Hadoop Intermediate Data Compression

To enable intermediate data compression, setup corresponding variables in mapred-site.xml.
<!-- mapred-site.xml -->   
<property>
    <name> mapreduce.map.output.compress </name> 
    <value> true</value> 
</property>
<property>
    <name>mapreduce.map.output.compress.codec</name>
    <value>org.apache.hadoop.io.compress.GzipCodec</value>
</property>

Setting up LZO compression is a bit tricky. First of all, should install LZO package on all nodes. I built this package and followed instructions here.

Having difficulty while building  eg: "BUILD FAILED make sure $JAVA_HOME set correctly." - then take a look at here.

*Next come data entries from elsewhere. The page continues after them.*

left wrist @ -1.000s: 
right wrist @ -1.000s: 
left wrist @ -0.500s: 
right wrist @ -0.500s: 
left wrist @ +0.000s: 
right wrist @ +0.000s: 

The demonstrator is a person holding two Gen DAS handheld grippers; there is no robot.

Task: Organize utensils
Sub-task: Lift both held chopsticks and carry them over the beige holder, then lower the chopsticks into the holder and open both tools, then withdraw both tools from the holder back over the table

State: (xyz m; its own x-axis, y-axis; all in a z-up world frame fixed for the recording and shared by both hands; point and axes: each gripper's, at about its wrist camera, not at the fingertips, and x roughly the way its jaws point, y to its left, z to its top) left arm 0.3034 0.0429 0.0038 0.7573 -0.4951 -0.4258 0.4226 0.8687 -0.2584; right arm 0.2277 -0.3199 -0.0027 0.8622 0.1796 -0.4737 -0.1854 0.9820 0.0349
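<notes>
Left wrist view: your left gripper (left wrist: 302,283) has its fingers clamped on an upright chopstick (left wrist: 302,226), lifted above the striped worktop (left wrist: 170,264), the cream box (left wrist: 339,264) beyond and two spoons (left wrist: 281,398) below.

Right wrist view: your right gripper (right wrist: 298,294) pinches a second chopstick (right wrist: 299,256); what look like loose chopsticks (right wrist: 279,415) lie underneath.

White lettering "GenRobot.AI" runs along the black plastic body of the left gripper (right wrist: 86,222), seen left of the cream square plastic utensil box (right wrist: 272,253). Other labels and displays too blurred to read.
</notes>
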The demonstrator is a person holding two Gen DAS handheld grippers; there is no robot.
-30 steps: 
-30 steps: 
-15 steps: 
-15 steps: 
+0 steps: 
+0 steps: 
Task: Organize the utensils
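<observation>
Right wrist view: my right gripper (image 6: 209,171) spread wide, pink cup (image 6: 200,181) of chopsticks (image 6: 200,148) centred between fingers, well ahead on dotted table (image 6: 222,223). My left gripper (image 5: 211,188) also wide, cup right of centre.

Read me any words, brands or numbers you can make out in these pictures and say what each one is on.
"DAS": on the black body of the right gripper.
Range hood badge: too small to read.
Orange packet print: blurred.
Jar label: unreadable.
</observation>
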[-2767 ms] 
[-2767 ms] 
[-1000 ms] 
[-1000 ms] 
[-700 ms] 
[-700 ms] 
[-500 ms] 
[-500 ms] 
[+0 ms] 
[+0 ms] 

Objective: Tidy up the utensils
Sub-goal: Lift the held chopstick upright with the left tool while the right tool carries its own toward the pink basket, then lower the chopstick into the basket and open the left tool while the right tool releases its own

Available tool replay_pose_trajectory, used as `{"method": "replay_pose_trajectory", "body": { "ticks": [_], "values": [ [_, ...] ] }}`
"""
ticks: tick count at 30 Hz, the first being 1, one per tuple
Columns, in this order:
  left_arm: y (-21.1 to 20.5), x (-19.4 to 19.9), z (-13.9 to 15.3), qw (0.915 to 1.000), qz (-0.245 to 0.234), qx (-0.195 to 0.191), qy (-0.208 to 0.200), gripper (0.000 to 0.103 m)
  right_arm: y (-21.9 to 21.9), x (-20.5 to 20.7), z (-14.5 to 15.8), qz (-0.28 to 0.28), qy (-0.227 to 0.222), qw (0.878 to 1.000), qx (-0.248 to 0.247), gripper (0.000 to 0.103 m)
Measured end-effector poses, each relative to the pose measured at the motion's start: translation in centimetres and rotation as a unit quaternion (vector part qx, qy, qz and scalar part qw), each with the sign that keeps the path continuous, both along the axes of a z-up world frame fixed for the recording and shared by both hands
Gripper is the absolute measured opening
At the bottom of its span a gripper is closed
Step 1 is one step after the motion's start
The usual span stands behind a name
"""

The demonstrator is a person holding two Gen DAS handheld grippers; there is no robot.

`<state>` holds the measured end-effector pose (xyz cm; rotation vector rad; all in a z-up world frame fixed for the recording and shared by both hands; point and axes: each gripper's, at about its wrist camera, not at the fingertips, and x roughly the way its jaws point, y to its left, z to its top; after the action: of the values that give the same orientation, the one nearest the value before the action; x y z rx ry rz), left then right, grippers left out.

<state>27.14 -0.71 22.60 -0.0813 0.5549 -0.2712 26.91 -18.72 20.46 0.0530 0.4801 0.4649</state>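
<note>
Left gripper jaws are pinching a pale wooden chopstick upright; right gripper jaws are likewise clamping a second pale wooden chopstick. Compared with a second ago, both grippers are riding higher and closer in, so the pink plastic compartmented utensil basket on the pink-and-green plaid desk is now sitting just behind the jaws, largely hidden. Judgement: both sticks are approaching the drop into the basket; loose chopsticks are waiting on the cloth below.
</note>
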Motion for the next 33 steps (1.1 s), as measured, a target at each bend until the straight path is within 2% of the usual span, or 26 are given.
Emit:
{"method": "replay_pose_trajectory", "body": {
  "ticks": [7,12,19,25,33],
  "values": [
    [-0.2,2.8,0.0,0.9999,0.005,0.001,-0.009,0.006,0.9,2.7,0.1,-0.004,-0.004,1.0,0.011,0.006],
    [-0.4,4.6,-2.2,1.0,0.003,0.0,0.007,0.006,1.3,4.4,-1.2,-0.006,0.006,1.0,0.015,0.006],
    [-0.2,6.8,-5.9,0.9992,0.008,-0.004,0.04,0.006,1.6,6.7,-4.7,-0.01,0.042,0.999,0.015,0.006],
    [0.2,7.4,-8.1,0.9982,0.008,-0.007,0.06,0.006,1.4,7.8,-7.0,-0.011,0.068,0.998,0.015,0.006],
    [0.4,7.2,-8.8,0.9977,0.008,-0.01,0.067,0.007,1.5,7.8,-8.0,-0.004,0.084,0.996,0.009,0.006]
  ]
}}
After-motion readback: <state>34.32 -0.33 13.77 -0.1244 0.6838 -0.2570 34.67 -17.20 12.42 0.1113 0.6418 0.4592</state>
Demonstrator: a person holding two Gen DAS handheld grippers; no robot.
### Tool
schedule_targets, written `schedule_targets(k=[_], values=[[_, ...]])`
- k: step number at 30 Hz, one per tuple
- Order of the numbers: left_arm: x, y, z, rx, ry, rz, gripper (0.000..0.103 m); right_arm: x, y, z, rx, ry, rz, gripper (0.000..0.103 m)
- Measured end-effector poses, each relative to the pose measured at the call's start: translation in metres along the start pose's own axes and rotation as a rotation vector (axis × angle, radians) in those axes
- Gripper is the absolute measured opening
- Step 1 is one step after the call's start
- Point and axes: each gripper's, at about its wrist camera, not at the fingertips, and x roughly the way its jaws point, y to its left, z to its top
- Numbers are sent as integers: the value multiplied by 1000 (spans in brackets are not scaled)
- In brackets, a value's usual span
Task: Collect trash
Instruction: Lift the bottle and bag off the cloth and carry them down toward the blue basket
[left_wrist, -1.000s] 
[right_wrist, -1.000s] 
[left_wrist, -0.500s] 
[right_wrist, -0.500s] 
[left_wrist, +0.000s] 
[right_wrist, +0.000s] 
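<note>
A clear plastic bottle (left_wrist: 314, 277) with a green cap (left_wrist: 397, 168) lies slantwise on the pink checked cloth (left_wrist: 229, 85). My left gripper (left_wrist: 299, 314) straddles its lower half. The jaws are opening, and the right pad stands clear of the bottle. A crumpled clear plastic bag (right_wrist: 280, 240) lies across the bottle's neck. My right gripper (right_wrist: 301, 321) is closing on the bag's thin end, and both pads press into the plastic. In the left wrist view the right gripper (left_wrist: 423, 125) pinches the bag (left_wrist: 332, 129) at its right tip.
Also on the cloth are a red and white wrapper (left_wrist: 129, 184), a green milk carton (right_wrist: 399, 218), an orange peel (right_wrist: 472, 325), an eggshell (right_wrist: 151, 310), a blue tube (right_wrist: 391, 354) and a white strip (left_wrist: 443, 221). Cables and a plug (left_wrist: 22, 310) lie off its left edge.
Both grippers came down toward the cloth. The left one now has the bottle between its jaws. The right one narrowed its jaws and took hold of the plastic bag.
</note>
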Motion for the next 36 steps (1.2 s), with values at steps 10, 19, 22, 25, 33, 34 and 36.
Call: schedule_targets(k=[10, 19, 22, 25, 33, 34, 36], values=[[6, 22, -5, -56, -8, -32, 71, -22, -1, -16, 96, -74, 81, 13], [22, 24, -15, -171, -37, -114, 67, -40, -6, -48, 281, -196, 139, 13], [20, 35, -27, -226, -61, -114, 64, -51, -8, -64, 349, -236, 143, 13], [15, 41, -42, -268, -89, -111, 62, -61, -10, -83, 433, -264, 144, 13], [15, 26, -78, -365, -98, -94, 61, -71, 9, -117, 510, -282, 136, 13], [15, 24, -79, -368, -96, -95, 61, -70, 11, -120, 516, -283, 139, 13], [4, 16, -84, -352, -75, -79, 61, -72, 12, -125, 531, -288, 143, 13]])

At the end, this is how my config files look like:
<!-- mapred-site.xml -->
<property>
    <name> mapreduce.map.output.compress </name> 
    <value> true</value> 
</property>
<property>
    <name>mapreduce.map.output.compress.codec</name>
    <value>com.hadoop.compression.lzo.LzoCodec</value>
</property>

<!-- core-site.xml -->
<property>
    <name>io.compression.codecs</name>
    <value>org.apache.hadoop.io.compress.GzipCodec,org.apache.hadoop.io.compress.DefaultCodec,com.hadoop.compression.lzo.LzoCodec,com.hadoop.compression.lzo.LzopCodec,org.apache.hadoop.io.compress.BZip2Codec</value>
</property>
<property>
    <name>io.compression.codec.lzo.class</name>
    <value>com.hadoop.compression.lzo.LzoCodec</value>
</property>

To compress final output data, Job object should be set to output compressed data before its execution.